## WHAT THE TASK ASKS
An unaltered copy of every line below is the expected output.

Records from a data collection
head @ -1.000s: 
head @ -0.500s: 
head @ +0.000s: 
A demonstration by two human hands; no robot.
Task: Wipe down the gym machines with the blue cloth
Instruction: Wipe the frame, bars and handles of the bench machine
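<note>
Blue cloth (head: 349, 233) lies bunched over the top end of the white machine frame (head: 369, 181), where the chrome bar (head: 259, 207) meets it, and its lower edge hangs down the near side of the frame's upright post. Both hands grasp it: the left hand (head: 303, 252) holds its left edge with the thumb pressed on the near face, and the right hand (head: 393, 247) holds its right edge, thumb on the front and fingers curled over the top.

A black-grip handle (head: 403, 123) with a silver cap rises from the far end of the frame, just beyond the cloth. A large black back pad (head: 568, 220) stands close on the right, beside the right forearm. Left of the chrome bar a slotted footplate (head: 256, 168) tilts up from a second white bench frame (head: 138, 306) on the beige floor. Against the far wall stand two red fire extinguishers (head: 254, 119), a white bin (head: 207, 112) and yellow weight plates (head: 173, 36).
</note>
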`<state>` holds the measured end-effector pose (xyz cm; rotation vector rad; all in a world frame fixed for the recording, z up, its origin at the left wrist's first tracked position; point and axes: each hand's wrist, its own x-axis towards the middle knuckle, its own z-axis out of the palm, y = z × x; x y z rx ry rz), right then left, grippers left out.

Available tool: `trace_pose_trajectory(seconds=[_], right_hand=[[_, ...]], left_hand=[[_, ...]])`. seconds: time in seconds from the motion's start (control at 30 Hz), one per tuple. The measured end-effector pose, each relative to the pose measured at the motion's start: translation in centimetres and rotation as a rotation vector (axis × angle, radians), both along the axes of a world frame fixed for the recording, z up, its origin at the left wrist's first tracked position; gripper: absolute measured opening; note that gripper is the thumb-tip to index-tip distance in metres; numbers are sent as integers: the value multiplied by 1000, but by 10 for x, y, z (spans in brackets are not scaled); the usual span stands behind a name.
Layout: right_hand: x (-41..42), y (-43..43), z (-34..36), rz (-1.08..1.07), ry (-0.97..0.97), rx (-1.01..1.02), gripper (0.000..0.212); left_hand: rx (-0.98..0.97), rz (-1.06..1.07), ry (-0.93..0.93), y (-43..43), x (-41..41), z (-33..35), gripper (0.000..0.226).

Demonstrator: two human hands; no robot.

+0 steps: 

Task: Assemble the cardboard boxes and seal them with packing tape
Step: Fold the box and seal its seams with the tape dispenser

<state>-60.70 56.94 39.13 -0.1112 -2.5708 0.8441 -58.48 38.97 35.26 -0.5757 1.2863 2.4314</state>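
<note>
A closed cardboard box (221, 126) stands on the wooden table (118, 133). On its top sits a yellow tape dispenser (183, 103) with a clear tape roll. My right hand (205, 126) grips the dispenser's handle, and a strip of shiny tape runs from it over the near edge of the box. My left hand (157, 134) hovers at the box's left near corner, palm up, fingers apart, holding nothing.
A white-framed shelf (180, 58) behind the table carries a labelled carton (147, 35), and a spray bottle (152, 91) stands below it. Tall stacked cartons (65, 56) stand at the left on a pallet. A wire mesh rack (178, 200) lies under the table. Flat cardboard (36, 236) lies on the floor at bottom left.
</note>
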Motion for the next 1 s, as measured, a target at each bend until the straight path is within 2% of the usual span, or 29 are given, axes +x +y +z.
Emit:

## TASK ANSWER
head @ -1.000s: 
head @ -0.500s: 
head @ +0.000s: 
A demonstration by two human hands; no robot.
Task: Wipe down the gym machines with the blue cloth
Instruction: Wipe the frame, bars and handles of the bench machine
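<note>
Blue cloth (head: 349, 233) lies bunched over the top end of the white machine frame (head: 369, 181), where the chrome bar (head: 259, 207) meets it, and its lower edge hangs down the near side of the frame's upright post. Both hands grasp it: the left hand (head: 303, 252) holds its left edge with the thumb pressed on the near face, and the right hand (head: 393, 247) holds its right edge, thumb on the front and fingers curled over the top.

A black-grip handle (head: 403, 123) with a silver cap rises from the far end of the frame, just beyond the cloth. A large black back pad (head: 568, 220) stands close on the right, beside the right forearm. Left of the chrome bar a slotted footplate (head: 256, 168) tilts up from a second white bench frame (head: 138, 306) on the beige floor. Against the far wall stand two red fire extinguishers (head: 254, 119), a white bin (head: 207, 112) and yellow weight plates (head: 173, 36).
</note>
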`<state>` holds the measured end-effector pose (xyz cm; rotation vector rad; all in a world frame fixed for the recording, z up, its origin at the left wrist's first tracked position; point and axes: each hand's wrist, its own x-axis towards the middle knuckle, its own z-axis out of the palm, y = z × x; x y z rx ry rz), right then left, grippers left out.

Available tool: `trace_pose_trajectory(seconds=[_], right_hand=[[_, ...]], left_hand=[[_, ...]])`. seconds: time in seconds from the motion's start (control at 30 Hz), one per tuple. The measured end-effector pose, each relative to the pose measured at the motion's start: translation in centimetres and rotation as a rotation vector (axis × angle, radians), both along the axes of a world frame fixed for the recording, z up, its origin at the left wrist's first tracked position; gripper: absolute measured opening; note that gripper is the thumb-tip to index-tip distance in metres; numbers are sent as integers: the value multiplied by 1000, but by 10 for x, y, z (spans in brackets are not scaled); the usual span stands behind a name.
Layout: right_hand: x (-41..42), y (-43..43), z (-34..36), rz (-1.08..1.07), ry (-0.97..0.97), rx (-1.01..1.02), gripper (0.000..0.212); left_hand: rx (-0.98..0.97), rz (-1.06..1.07), ry (-0.93..0.93), y (-43..43), x (-41..41), z (-33..35), gripper (0.000..0.226).

Demonstrator: two human hands; no robot.

+0 steps: 

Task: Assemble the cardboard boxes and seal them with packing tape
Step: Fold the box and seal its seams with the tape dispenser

<state>-60.70 56.94 39.13 -0.1112 -2.5708 0.8441 -58.48 38.97 35.26 -0.5757 1.2863 2.4314</state>
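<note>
A closed cardboard box (221, 126) stands on the wooden table (118, 133). On its top sits a yellow tape dispenser (183, 103) with a clear tape roll. My right hand (205, 126) grips the dispenser's handle, and a strip of shiny tape runs from it over the near edge of the box. My left hand (157, 134) hovers at the box's left near corner, palm up, fingers apart, holding nothing.
A white-framed shelf (180, 58) behind the table carries a labelled carton (147, 35), and a spray bottle (152, 91) stands below it. Tall stacked cartons (65, 56) stand at the left on a pallet. A wire mesh rack (178, 200) lies under the table. Flat cardboard (36, 236) lies on the floor at bottom left.
</note>
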Motion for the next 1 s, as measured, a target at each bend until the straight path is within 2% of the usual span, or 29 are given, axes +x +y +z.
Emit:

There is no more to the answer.